In Sidecar deals with the very real issues of homelessness, friendship, loyalty and love set against a harsh backdrop of a remote California town where it’s hard to buy a decent meal, let alone wind up homeless. In Casey, Amy creates an energetic and loving young man with many redeeming qualities and dreams for his future regardless of the fact he’s found himself in what most would consider a very negative situation. In Josiah (Joe) we meet a man on a mission.  Joe is one of the, if not the, most caring and giving of the men Amy has created for us.  Joe may look like a regular biker dude, but he has a heart that more people in this world need (Joe says that it’s because he was raised as a Quaker).  While his life didn’t quite turn out like he thought it would, he’s found a way to add value and help his fellow man in a way he finds noble nonetheless. When you put the two together, the magic, along with some tears, a few fights and a few sleepless nights, can’t help but happen.


Promises, Promises, Forever Promised

Back in 2010, Amy Lane wrote Keeping Promise Rock and began a beautiful series of books: the Promises series. Only in the last year have I read all four books, of which I’ve reviewed the first three on this blog, but I finally got the chance to read the final book in the series, Forever Promised. I am not going to give a synopsis of Forever Promised because if you have not read the other three book, it would give too much away. However, here’s a quick recap of the previous books, without giving too much away.
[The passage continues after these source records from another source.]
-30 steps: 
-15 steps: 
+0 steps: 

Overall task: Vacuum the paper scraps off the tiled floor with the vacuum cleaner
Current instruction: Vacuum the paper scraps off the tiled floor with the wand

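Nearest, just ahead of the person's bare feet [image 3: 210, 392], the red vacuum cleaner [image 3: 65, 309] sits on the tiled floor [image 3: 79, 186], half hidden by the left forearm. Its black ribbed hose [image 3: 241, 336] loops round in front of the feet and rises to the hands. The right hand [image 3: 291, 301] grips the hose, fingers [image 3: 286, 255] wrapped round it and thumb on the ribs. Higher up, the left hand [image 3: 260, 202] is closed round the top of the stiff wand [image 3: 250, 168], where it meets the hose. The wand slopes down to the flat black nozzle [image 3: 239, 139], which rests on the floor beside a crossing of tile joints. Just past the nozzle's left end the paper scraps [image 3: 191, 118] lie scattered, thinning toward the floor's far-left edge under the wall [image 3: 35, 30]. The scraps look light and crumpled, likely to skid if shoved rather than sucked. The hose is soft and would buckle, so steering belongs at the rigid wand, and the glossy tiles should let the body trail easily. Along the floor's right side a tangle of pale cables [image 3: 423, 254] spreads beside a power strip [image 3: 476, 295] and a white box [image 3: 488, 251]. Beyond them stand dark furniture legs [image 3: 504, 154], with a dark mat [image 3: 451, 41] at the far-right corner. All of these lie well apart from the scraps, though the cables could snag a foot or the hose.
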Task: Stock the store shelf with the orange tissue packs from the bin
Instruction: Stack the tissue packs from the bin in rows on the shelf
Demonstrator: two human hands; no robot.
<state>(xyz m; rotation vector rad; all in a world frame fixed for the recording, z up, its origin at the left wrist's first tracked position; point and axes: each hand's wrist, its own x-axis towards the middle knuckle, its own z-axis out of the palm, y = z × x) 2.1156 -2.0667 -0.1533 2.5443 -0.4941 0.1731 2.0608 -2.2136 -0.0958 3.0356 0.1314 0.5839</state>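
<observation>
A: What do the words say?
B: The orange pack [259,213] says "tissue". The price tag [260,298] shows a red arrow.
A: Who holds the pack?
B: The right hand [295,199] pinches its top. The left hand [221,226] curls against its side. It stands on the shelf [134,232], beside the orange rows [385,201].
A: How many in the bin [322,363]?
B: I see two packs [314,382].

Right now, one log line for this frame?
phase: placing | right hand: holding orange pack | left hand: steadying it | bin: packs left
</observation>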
In Keeping Promise Rock, you can’t help but fall in love with the characters of Crick and Deacon, little Benny and Parry Angel. Lane writes in a way that connects you with them deeply and with a heartfelt passion. After reading the first in the series, I wanted more stories about them and The Pulpit, the horse farm where they lived in Levee Oaks, California, and Amy Lane gave that to me, along with all of her readers. Next, she gave us Making Promises (Promises #2) which introduced us to Shane and the feisty little Mikhail, causing us to fall in love with a new set of characters while keeping our adoration for all things Crick and Deacon intact and up to date. Big dorky Shane is still on of my all time favorite Amy Lane creations. The third book, Living Promises, reintroduced us to Jeff Beachum, who we’d met before in Keeping Promise Rock, and Collin Waters. In Living Promises we get the chance to see Lane take on the narrative of characters with HIV. And as in all the Promises books, our beloved characters were all there from the previous books, continuing on with their lives and loves. Each book gave a further glimpse at the characters I’d come to love. Lane knows how to make you laugh and she sure as hell knows how to make you cry, but she always touches my heart. With Forever Promised, Lane brought the series to an end.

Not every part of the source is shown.